I agree. I understand 'too' as something analogous to 'troppo' (in italian) or 'très' (in french) both meaning 'something that exceeds a desirable state'. But in this case, considering 'good' is infinetely desirable, it seems that we end up interpreting 'too good' as something positive.
Using live-demo for an in-class lab exercises for information design research methods class, Mount Royal University, Calgary AB. Exceedingly useful, richly explanatory, intuitive presentation--an effective teaching aid. Thank you so much for all your hard work.
Hi, Can you give me the link, so that it will be helpful for me
Nice example from ranjeetbhatia from https://news.ycombinator.com/i...
Sentiment analysis has never been this good. Sentiment analysis has never been good.
Both were classified correctly :)
Just released a quick Ruby module to parse & import the sentiment treebank, see "http://blog.someben.com/2013/0...".

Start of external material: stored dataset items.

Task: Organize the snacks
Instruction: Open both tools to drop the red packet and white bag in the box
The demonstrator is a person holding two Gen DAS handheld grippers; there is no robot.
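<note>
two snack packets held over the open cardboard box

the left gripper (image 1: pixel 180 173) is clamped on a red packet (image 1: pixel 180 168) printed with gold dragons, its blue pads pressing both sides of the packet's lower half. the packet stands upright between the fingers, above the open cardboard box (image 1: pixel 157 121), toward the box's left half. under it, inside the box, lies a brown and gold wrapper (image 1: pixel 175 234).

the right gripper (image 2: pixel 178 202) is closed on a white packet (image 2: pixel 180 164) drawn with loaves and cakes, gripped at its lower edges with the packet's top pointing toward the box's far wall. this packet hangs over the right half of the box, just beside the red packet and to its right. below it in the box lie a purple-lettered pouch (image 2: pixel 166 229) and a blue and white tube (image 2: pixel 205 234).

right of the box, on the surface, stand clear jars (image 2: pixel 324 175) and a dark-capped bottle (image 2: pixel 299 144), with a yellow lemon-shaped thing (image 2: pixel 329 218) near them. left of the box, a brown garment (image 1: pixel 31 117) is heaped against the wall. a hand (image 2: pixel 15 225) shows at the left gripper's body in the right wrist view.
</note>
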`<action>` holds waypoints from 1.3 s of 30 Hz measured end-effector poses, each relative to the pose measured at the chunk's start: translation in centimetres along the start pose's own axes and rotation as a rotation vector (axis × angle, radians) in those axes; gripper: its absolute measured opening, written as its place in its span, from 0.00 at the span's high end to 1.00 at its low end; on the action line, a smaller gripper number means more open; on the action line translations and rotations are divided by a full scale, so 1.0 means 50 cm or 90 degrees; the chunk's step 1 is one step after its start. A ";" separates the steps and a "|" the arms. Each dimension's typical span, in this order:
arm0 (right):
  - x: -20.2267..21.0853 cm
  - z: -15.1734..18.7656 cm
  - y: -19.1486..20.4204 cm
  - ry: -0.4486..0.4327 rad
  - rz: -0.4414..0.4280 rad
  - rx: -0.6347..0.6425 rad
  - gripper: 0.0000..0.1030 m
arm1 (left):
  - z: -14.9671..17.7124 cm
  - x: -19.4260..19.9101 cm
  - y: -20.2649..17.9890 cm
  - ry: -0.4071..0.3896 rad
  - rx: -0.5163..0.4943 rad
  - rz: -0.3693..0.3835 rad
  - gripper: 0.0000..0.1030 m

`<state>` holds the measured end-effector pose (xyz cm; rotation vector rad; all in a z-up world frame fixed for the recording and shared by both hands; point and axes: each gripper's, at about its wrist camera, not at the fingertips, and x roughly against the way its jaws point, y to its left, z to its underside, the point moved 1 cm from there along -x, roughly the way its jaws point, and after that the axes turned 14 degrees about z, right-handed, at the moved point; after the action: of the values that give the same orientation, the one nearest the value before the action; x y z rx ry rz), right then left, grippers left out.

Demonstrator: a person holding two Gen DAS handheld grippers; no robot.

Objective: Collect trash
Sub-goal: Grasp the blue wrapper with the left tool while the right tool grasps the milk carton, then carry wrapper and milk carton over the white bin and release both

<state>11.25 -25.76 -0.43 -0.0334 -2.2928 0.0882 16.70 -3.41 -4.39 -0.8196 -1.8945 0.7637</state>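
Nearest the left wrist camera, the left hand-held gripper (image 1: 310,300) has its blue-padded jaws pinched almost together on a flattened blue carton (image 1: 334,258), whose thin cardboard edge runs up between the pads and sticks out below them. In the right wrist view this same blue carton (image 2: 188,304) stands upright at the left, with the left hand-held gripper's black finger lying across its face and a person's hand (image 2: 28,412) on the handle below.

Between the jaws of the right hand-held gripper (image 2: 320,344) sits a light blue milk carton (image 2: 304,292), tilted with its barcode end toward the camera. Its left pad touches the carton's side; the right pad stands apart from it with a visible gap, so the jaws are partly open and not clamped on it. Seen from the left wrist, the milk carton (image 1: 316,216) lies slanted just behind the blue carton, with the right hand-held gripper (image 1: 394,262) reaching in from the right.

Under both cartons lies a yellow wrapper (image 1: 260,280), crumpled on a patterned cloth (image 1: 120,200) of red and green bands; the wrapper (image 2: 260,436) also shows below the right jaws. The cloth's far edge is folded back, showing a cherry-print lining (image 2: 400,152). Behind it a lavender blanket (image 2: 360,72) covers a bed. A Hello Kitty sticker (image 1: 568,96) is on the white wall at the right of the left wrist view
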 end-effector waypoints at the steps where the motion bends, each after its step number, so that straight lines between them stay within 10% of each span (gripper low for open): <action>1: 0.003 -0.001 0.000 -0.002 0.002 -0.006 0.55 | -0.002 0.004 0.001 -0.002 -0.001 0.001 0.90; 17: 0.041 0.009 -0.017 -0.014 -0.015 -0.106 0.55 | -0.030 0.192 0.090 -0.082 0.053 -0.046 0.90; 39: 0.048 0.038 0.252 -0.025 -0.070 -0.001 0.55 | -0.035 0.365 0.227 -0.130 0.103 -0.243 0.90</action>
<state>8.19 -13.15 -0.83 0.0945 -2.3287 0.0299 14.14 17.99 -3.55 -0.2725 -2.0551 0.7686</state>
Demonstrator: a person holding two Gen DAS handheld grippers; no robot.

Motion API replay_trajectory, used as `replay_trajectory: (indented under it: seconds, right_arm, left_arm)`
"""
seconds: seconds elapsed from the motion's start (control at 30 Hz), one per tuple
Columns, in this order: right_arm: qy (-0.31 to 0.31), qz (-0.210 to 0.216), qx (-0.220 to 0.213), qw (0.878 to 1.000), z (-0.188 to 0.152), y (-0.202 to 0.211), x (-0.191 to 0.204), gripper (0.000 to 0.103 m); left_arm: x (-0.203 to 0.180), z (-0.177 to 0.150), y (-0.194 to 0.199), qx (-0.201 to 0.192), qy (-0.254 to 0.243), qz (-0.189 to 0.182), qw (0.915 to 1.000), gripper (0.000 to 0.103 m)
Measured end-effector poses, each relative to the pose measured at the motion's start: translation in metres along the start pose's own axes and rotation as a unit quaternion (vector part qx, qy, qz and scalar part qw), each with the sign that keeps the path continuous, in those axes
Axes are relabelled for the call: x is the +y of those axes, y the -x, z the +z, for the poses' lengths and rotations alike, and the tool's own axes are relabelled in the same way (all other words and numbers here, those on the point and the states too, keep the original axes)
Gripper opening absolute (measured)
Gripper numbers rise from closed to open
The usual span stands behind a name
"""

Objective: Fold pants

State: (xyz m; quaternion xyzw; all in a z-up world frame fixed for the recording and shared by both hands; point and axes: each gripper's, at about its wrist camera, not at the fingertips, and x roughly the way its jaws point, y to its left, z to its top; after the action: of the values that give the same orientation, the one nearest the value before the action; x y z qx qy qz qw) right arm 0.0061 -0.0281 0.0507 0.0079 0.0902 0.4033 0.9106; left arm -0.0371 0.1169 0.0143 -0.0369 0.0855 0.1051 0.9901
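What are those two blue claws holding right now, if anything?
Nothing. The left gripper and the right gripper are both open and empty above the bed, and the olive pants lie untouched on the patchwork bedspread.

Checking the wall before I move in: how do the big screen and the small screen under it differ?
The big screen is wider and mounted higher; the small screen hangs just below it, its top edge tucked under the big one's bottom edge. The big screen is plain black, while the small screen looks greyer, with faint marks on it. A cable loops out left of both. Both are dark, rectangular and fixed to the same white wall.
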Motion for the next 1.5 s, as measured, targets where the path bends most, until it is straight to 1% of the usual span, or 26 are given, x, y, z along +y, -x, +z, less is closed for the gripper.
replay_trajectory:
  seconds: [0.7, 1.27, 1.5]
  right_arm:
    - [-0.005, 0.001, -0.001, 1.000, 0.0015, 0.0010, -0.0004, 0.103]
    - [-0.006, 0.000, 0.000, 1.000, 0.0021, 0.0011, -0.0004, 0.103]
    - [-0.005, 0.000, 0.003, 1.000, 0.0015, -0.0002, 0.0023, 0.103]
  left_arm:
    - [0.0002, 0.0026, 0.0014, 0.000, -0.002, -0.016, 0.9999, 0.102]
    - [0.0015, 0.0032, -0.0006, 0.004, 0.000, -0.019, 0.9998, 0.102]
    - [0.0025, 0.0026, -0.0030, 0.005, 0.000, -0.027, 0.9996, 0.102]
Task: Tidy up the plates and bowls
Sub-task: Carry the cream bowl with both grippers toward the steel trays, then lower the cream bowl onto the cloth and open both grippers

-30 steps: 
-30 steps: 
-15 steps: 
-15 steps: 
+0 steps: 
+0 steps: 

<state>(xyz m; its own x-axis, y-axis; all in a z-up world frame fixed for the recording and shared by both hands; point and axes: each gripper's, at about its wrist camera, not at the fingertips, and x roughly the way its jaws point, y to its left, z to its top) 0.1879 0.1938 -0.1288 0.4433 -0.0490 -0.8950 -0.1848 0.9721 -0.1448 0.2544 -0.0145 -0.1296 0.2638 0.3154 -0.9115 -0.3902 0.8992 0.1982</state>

Should we expect the same results in the live demo as in the downloaded package?
The following sentence is tagged as "very negative" in the offline version yet "very positive" in the online demo:
"Wishing you a very happy holiday from all of your friends at Ameristar!"
running into this as well. what's different?
I re-trained the model with the downloadable training dataset for 24h (~750 epochs out of the default 1,000) and the sentiment tag for my example sentence changed from "very negative" to "positive", much closer to the online demo's "very positive" tag. Maybe the trained model included in the NLP Core package is outdated?
If I want to re-train the model with some other dataset, does it have to labelled training data?
Jose Tagarro, I have trained the model with the training dataset. However, I am having trouble figuring out how to run sentiment analysis from the command line with the new model. Could you point me in the right direction?
After training the model you end up with your own model.ser.gz. Then you just need to pass it with the -sentimentModel parameter. Adjust the class path and model path as needed. For example:
echo 'Wishing you a very happy holiday!' | java -cp '*' -mx5g edu.stanford.nlp.sentiment.SentimentPipeline -sentimentModel model.ser.gz -stdin
how to get PDB format file from original sentences, for examples tweets, amazon reviews? thanks!
We published a java class in the code that transforms text lines into the PTB format.
Thanks a lot。Which class can transform original sentences to PTB format file?
How to training sentiment model for other language?
The class name is BuildBinarizedDataset
You can ask more detailed questions on the Stanford CoreNLP mailinglist.
Best,
Richard
Jose Tagarro , thanks. I did eventually get to the javadocs here http://nlp.stanford.edu/nlp/ja... and find that as well.
If you don't mind, I'm looking through all the docs and am wondering about barrier to entry for training this on a new model, such as Twitter tweets.
Given that I have stanford-corenlp-3.3.1, a Twitter POS tagger such as http://gate.ac.uk/wiki/twitter... or http://www.ark.cs.cmu.edu/Twee..., how can I generate the train dev and test ptb trees?
What about the model englishRNN.ser.gz? If I decide to use a Twitter tagger, will I lose many of the benefits of this approach? Is it possible to create a englishTwitterRNN.ser.gz?
thanks
Jose Tagarro how big was your trained model ? do you mind sharing it if it isn't huge. thanks
It's 4MB. I don't mind sharing it, please give me an e-mail address.
@ Jose Tagarro Would you share your training set with me too? would be very appreciative!